In the entries below, the lines from the one with "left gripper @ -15" through the one with "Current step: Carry" are to be copied exactly; both ends count.
Data records START
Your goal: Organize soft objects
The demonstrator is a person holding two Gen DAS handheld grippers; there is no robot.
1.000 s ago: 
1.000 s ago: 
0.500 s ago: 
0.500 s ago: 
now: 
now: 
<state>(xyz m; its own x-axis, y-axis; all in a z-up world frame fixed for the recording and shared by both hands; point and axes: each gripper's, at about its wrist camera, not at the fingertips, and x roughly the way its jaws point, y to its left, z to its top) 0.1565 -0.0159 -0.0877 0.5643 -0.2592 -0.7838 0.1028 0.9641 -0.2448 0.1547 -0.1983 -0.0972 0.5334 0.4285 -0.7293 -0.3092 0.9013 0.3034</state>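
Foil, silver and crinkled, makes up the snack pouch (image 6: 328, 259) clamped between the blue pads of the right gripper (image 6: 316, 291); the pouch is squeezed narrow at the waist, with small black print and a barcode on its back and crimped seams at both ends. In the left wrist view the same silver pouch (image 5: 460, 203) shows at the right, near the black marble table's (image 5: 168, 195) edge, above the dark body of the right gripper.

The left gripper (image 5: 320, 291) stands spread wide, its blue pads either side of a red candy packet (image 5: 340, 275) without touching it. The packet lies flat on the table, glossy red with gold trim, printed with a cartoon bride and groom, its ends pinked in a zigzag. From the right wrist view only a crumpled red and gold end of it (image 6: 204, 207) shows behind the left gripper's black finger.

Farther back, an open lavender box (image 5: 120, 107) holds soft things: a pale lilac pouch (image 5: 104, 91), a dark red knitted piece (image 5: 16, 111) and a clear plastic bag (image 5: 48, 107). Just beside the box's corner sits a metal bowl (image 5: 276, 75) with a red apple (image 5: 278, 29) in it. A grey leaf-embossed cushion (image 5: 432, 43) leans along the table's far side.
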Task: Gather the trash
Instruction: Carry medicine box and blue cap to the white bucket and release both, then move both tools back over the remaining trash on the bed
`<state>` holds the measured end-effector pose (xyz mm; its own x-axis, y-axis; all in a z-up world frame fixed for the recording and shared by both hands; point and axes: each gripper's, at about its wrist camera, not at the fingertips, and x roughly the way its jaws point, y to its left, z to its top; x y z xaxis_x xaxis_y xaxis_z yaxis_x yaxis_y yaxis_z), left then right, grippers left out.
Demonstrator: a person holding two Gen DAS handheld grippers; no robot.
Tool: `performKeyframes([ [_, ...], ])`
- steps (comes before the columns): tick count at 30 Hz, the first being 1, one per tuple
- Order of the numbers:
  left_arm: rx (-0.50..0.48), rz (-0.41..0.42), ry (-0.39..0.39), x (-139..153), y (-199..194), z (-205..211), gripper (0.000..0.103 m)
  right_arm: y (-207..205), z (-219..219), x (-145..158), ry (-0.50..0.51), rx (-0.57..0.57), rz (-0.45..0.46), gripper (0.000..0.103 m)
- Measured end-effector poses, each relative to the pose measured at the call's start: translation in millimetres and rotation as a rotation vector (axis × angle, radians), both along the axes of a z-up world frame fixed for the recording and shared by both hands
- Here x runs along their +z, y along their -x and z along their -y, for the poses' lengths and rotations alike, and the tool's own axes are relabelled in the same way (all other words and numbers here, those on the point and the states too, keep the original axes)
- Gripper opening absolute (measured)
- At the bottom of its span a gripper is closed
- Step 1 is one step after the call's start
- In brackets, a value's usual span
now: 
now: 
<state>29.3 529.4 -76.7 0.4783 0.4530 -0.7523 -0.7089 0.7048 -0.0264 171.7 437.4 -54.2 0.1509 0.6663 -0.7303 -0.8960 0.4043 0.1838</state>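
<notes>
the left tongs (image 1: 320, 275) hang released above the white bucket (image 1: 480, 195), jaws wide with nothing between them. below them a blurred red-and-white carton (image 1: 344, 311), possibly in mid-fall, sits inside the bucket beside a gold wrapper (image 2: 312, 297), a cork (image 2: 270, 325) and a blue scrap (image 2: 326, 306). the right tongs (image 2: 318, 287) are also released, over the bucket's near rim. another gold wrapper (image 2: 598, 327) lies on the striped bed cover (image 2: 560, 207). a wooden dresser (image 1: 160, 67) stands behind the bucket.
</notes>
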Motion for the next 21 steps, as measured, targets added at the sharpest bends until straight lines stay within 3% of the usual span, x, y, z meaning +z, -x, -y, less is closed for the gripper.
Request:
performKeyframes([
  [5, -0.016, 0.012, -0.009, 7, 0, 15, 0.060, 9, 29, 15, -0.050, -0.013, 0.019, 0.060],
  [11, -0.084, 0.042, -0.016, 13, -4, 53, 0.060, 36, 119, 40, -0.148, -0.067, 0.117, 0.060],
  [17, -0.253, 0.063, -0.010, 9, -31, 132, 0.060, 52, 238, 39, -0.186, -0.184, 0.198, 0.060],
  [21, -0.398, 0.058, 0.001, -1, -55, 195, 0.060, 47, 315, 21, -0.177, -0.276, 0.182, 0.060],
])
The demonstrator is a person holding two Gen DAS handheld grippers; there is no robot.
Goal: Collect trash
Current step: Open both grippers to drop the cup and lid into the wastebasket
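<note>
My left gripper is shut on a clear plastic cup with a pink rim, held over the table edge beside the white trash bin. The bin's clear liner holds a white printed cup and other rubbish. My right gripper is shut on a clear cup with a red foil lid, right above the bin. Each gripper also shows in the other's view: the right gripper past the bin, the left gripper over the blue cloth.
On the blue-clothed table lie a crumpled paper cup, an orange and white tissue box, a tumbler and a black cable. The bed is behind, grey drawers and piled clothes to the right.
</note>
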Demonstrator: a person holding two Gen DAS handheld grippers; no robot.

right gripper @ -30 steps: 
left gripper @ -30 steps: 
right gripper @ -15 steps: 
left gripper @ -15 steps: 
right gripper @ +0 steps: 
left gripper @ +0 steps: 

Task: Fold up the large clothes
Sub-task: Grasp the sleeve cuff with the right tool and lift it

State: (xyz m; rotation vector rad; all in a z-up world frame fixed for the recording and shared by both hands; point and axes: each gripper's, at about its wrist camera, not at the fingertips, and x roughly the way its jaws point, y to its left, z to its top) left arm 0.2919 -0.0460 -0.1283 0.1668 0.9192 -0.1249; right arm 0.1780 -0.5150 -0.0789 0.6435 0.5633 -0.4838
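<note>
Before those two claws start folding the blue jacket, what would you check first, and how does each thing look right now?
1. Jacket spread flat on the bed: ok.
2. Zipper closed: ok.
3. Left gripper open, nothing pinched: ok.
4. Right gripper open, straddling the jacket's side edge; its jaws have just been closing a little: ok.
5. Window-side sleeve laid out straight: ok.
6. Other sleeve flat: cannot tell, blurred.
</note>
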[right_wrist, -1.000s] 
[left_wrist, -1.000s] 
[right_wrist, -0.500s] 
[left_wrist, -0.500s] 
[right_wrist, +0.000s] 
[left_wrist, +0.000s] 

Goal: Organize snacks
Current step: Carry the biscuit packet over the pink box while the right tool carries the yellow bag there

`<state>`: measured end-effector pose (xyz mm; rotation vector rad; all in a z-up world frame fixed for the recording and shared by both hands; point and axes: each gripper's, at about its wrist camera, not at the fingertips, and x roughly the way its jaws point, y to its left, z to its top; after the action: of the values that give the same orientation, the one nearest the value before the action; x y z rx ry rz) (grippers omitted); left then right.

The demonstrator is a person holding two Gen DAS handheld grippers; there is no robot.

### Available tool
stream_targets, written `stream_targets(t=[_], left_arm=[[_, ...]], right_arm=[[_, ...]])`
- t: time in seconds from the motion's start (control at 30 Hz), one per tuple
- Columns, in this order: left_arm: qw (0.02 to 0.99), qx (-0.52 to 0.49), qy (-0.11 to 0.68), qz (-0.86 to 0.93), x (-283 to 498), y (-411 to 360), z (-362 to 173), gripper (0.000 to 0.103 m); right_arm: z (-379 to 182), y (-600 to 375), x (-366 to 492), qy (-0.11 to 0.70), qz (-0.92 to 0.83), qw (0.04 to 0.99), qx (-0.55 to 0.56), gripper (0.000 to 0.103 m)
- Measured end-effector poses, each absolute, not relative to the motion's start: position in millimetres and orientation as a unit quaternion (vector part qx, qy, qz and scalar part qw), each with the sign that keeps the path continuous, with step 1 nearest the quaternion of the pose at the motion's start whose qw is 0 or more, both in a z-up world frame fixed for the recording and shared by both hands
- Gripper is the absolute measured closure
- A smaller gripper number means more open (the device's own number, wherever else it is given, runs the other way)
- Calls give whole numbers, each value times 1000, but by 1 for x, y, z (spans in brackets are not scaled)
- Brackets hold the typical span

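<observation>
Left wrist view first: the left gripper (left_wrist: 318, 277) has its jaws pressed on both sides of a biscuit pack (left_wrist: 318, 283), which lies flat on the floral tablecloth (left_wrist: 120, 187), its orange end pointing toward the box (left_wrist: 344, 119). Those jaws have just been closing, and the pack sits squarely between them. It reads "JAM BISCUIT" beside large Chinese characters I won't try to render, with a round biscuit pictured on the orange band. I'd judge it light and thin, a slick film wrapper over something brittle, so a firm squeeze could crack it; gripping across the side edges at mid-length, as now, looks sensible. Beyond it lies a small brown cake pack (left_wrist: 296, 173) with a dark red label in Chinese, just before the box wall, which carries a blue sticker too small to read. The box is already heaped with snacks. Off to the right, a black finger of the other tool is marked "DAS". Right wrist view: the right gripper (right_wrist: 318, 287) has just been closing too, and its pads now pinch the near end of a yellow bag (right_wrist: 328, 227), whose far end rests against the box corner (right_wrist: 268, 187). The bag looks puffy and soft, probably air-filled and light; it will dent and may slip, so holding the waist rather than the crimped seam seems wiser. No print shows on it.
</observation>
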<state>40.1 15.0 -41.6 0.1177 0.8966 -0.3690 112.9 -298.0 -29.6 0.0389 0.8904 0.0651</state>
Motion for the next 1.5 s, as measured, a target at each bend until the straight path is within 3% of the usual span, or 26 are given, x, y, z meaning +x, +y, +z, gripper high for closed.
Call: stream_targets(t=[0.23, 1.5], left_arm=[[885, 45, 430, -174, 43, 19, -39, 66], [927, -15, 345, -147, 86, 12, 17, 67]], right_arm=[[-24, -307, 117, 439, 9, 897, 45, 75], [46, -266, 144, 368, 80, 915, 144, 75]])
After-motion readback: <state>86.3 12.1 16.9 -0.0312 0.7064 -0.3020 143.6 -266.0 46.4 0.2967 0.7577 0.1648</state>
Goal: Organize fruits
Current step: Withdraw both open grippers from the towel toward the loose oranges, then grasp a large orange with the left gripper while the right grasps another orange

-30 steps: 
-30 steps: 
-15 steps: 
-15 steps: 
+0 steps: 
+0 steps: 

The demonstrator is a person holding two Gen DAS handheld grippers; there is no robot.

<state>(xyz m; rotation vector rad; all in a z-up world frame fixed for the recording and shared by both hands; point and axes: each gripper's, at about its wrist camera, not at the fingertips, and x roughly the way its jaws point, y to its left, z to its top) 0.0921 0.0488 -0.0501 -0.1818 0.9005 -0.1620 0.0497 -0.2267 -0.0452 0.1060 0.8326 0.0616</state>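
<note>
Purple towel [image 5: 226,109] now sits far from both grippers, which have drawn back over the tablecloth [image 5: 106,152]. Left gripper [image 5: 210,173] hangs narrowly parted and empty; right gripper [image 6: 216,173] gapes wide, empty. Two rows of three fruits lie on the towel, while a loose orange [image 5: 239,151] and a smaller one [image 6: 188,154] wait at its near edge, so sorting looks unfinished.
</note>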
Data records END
◆ Answer box
left gripper @ -15 steps: 
right gripper @ +0 steps: 
left gripper @ +0 steps: 

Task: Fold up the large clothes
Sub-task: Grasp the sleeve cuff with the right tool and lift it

State: (xyz m; rotation vector rad; all in a z-up world frame fixed for the recording and shared by both hands; point and axes: each gripper's, at about its wrist camera, not at the fingertips, and x roughly the way its jaws point, y to its left, z to its top) left arm 0.2919 -0.0460 -0.1283 0.1668 0.9192 -0.1249; right arm 0.1780 -0.5150 -0.0789 0.6435 0.5633 -0.4838
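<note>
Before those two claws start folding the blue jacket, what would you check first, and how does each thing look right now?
1. Jacket spread flat on the bed: ok.
2. Zipper closed: ok.
3. Left gripper open, nothing pinched: ok.
4. Right gripper open, straddling the jacket's side edge; its jaws have just been closing a little: ok.
5. Window-side sleeve laid out straight: ok.
6. Other sleeve flat: cannot tell, blurred.
</note>
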[right_wrist, -1.000s] 
[left_wrist, -1.000s] 
[right_wrist, -0.500s] 
[left_wrist, -0.500s] 
[right_wrist, +0.000s] 
[left_wrist, +0.000s] 

Goal: Organize snacks
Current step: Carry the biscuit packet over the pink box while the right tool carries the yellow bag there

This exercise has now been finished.